The simulation results produced some answers to the set of questions we proposed regarding different treatment scenarios. Certainly, TB has an explosive spread in the dense neighborhoods and into contiguous dense neighborhoods, especially when active cases are initially seeded in those neighborhoods, and those neighborhoods also have higher proportions of more susceptible persons. Even if a dense neighborhood is somewhat isolated from areas with high levels of epidemic spread, there is still significant spread within that neighborhood. But there is also a high degree of patchiness in TB spread, with less active cases spreading in medium density neighborhoods, even if initially seeded with active cases. In isolated low density neighborhoods there is very limited spread of disease. Eventually, however, there are active cases in neighborhoods, even if not initially seeded with active cases. But all this is in the case of no effective treatment of active cases.

For some of our parameters there was not an extensive literature on which to base parameter estimates. Notably the proportion of infections with decreasing but still close proximity is not well documented, and other models of tuberculosis disease have demonstrated that number of new infections from an infectious case contribute importantly to the disease dynamics [36].

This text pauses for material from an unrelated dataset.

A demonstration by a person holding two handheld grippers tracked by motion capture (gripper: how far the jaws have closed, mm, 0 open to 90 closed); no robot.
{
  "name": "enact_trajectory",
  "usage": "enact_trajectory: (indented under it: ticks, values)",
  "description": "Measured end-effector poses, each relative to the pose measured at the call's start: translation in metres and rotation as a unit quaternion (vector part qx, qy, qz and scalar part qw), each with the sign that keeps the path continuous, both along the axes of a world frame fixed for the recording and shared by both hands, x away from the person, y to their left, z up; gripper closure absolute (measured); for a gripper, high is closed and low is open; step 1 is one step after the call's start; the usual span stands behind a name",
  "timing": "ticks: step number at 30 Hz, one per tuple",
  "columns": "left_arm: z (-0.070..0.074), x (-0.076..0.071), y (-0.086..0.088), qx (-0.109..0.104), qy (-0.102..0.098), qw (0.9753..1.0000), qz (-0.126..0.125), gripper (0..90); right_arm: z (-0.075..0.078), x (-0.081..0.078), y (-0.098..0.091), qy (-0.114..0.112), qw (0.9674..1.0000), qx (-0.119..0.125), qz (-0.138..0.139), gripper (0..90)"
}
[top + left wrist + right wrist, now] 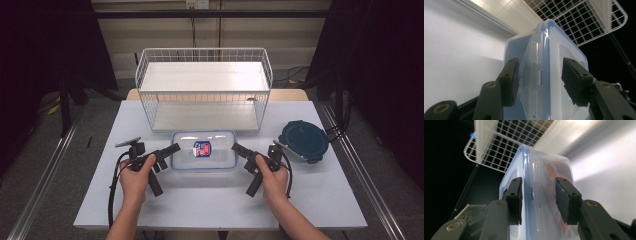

As we see cellular automata models may be useful in answering fundamental questions regarding the relationship between socioeconomic characteristics of populations and disease spread. Here it helped us identify the course of spread across segregated neighborhoods over a chosen period of time. In addition we demonstrated its value in assessing treatment strategies, such as identifying populations to be targeted by the sociodemographic makeup of their neighborhood. Important questions remain open, for example, how would housing policies affect the course of TB spread through changes in crowding and demographic characteristics? Immigration from a region where TB has been endemic and highly prevalent is a risk factor for latent infection in the USA. Immigrant populations are clustered in neighborhoods. How would this affect the spread across other neighborhoods? If individual level differences in populations have a large impact on the spread of TB, which has the bigger impact differential susceptibilities or treatment rates? Stochastic or cellular automata have the potential of becoming a powerful tool for answering questions to guide policy makers and support their decisions.

Conflict of Interests

The authors declare that there is no conflict of interests regarding the publication of this paper.

Authors’ Contribution

David H. Rehkopf, Sc.D., conceived the study with AFD, implemented the model for various treatment scenarios, and interpreted the analytical results. Alice Furumoto-Dawson, Ph.D., conceived the study with DHR and prepared the background on which the study was designed as articulated in the Introduction. In addition she provided through her research estimate values of the parameters in the model. Anthony Kiszewski, Ph.D., developed the mathematical and computational aspects of the stochastic cellular automata used in this study and supervised its implementation. Tamara Awerbuch-Friedlander, Ph.D., supervised all aspects of the study implementation, contributed to the interpretation of the results, and edited the final versions of the paper. All authors helped to develop ideas and choose scenarios for investigation and wrote parts of the paper.


The authors wish to acknowledge the contribution of the course “Mathematical Models in Biology” offered in the spring of 2003 at the Harvard School of Public Health for the interdisciplinary approach that motivated the study. The authors thank Nathalie Marchand and Isabel Madzorera for their editorial contribution.